• _TASK DESCRIPTION_: Using the data below, work out how many lines contain "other", and report only that number.

• _THE DATA_:
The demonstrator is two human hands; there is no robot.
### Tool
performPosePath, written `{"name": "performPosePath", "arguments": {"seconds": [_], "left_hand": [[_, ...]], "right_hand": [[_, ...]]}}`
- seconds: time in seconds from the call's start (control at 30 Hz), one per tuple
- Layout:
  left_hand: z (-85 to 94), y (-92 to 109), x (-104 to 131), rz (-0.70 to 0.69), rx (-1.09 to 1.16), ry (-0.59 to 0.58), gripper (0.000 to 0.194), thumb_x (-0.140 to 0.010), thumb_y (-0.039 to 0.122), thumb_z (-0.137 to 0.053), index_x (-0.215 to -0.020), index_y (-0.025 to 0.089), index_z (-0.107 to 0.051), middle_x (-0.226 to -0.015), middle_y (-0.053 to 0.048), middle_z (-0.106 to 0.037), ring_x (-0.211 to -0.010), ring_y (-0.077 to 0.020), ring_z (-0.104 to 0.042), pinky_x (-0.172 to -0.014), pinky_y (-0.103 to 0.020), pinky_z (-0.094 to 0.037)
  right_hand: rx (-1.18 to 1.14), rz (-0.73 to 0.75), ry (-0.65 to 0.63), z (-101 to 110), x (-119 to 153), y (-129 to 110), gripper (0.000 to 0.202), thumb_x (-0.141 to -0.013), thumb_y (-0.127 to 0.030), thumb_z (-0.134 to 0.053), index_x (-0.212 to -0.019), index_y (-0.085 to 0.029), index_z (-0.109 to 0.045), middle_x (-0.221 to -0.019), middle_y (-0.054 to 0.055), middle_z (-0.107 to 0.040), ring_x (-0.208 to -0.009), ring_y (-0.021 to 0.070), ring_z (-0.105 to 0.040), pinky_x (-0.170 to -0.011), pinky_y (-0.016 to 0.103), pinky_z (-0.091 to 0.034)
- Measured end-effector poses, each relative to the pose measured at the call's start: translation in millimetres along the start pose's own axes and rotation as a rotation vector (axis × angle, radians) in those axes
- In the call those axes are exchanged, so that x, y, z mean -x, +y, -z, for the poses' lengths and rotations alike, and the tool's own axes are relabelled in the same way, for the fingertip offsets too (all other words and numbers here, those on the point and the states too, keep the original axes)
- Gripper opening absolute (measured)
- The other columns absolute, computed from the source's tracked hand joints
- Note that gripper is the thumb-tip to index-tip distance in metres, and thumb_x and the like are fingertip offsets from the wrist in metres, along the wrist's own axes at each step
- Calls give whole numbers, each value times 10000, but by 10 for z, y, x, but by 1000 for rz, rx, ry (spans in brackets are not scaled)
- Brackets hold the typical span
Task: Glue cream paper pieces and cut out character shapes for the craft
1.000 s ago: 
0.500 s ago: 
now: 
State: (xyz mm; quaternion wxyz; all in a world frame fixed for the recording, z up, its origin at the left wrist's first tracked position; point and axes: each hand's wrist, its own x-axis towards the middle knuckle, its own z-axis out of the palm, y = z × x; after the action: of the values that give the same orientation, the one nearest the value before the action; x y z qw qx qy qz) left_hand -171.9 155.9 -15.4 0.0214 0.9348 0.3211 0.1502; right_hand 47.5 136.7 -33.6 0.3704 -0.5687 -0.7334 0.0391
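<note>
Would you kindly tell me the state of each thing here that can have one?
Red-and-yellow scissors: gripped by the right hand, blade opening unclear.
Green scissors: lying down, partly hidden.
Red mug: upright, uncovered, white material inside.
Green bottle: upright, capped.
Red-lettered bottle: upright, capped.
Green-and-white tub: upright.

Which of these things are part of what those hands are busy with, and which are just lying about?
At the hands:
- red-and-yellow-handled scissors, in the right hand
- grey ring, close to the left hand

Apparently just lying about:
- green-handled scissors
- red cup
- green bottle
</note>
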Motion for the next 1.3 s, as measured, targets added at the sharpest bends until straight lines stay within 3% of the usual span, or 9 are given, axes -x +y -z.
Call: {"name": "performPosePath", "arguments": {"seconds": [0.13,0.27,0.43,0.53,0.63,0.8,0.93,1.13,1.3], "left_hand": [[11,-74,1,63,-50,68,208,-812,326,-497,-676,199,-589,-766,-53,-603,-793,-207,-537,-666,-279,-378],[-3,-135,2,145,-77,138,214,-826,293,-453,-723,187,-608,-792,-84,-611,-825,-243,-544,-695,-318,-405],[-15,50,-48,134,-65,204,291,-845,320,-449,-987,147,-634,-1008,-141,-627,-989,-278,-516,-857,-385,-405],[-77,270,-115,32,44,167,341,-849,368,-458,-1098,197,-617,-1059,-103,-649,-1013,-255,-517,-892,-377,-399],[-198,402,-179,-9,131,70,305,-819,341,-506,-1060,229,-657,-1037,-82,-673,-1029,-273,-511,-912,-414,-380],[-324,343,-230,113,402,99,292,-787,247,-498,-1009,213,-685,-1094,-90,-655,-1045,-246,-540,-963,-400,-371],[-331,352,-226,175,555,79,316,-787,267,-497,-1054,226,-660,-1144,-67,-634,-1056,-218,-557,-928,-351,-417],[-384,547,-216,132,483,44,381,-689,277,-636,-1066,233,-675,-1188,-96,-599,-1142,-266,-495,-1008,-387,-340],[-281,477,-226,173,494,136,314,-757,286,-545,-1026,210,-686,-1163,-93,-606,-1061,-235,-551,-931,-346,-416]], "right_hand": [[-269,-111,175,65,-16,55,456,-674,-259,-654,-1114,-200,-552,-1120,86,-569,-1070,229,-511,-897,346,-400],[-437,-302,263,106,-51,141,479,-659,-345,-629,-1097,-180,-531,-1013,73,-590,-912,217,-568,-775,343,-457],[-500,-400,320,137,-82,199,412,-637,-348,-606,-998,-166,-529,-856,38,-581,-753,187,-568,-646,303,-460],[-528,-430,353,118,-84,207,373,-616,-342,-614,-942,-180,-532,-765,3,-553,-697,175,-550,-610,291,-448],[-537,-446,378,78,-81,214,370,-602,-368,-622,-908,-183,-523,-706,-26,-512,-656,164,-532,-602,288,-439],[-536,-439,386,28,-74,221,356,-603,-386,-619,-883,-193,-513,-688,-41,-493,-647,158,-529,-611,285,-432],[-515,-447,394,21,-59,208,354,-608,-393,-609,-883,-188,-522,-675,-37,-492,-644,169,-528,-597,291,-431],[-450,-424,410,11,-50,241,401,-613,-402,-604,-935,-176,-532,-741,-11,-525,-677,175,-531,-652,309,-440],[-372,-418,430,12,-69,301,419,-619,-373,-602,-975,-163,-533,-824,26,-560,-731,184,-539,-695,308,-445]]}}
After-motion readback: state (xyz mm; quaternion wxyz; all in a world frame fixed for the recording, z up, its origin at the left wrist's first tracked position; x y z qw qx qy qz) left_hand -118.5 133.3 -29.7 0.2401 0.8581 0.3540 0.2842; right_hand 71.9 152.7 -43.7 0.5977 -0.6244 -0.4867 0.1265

• _WORKED SOLUTION_: 2